EXERCISE DIRECTIONS »
Begin at the line containing "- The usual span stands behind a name" and retype each line through the end of the records exactly. Include nothing else and no pictures.

EXERCISE MATERIAL »

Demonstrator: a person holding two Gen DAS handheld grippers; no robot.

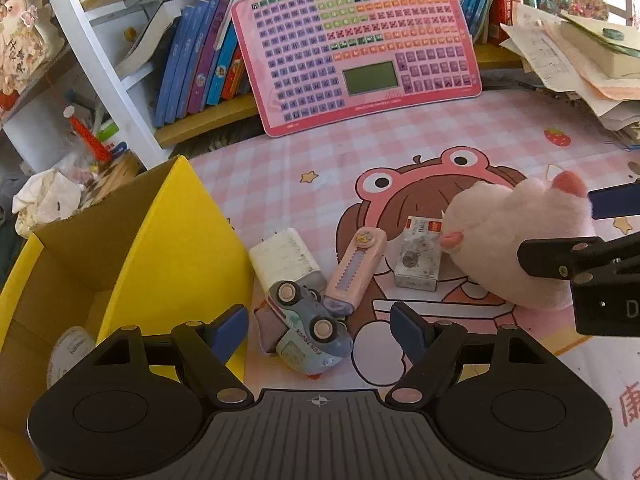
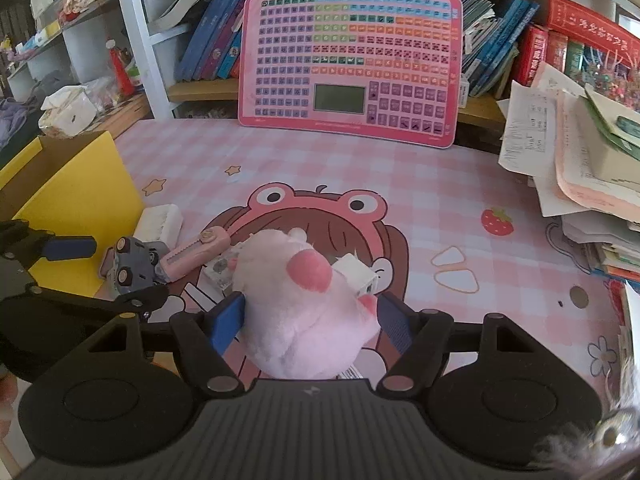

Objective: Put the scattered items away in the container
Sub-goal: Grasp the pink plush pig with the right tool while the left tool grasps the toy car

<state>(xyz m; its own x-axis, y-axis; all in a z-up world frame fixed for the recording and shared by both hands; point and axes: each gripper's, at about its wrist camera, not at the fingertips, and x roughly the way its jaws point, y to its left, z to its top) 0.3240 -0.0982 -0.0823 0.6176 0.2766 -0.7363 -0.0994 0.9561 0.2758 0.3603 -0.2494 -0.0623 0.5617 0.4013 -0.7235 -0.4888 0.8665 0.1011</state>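
Note:
A yellow cardboard box (image 1: 168,240) stands at the left, also in the right wrist view (image 2: 76,196). Beside it lie a white block (image 1: 284,258), a grey-blue toy car (image 1: 308,328) on its side, a pink utility knife (image 1: 356,268) and a small printed box (image 1: 418,258). My left gripper (image 1: 320,330) is open, its fingers on either side of the toy car. My right gripper (image 2: 312,322) is shut on a pink plush toy (image 2: 308,312), which also shows in the left wrist view (image 1: 516,244). A small white box (image 2: 358,274) sits behind the plush.
A pink toy keyboard (image 2: 352,68) leans against a shelf of books (image 2: 216,36) at the back. A pile of papers and books (image 2: 580,168) fills the right side. A tissue box (image 2: 68,114) sits behind the yellow box. The pink cartoon mat (image 2: 360,184) covers the table.

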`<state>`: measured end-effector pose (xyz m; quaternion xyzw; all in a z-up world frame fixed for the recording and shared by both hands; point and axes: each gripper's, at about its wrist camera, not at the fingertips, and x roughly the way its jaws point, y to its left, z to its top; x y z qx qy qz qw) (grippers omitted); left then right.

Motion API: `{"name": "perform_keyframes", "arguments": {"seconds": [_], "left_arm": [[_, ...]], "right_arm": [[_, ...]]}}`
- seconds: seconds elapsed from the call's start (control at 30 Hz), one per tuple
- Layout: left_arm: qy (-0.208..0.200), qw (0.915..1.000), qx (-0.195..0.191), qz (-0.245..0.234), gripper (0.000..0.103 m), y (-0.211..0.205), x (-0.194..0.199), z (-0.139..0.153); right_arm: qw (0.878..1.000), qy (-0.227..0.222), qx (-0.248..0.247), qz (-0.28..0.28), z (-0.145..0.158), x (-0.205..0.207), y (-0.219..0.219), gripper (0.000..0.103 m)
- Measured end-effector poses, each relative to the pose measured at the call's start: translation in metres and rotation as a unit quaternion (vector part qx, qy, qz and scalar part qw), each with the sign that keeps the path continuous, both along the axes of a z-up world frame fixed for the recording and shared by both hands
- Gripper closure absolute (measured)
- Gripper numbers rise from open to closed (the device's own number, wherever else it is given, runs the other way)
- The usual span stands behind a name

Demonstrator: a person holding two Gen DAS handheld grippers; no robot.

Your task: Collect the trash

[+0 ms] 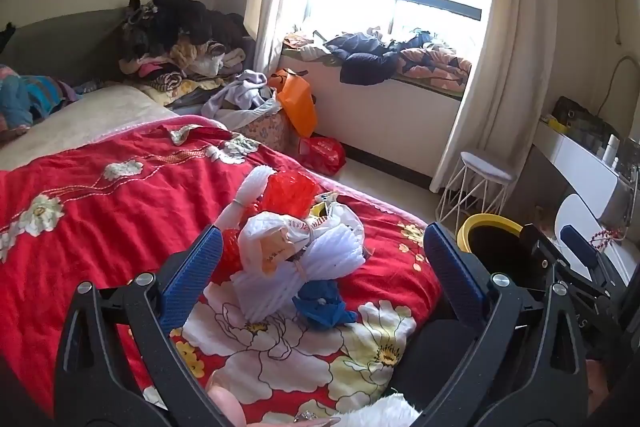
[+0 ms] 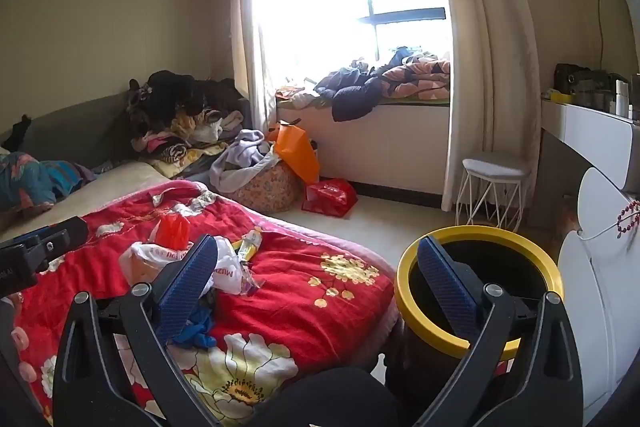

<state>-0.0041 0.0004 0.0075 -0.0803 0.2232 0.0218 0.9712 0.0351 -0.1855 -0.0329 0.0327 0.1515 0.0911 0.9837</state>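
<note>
The trash pile lies on the bed near its foot edge, long axis running away from the cameras; bare floor separates bed and window seat. The yellow-rimmed bin stands just beside the bed corner. Left gripper and right gripper are both spread wide, holding nothing.

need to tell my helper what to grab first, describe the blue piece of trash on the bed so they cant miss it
Start at the red floral bedspread and find the trash heap near its foot end. The crumpled blue scrap lies at the heap's near edge, against the white foam netting. It is the only blue piece among white and red ones.
</note>
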Motion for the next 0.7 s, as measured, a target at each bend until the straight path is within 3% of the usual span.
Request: {"name": "perform_keyframes", "arguments": {"seconds": [0.7], "left_arm": [[-0.02, 0.9998, 0.005, -0.002, 0.01, -0.0003, -0.0057, 0.0083]], "right_arm": [[1.0, -0.015, 0.005, -0.002, 0.0086, -0.0049, -0.0053, 0.006]]}}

RESULT FOR THIS EXERCISE »
- The usual span stands behind a name

Demonstrator: a person holding two Gen DAS handheld grippers; no robot.

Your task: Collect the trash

[+0 ms] 
[+0 ms] 

<state>-0.0041 0.0004 0.0075 -0.0803 0.2232 0.0218 0.9712 0.0351 -0.1855 -0.0329 0.0327 0.1515 0.0911 0.9837</state>
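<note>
The trash pile lies on the bed near its foot edge, long axis running away from the cameras; bare floor separates bed and window seat. The yellow-rimmed bin stands just beside the bed corner. Left gripper and right gripper are both spread wide, holding nothing.

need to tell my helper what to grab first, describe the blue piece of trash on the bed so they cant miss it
Start at the red floral bedspread and find the trash heap near its foot end. The crumpled blue scrap lies at the heap's near edge, against the white foam netting. It is the only blue piece among white and red ones.
</note>
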Motion for the next 0.7 s, as measured, a target at each bend until the straight path is within 3% of the usual span.
Request: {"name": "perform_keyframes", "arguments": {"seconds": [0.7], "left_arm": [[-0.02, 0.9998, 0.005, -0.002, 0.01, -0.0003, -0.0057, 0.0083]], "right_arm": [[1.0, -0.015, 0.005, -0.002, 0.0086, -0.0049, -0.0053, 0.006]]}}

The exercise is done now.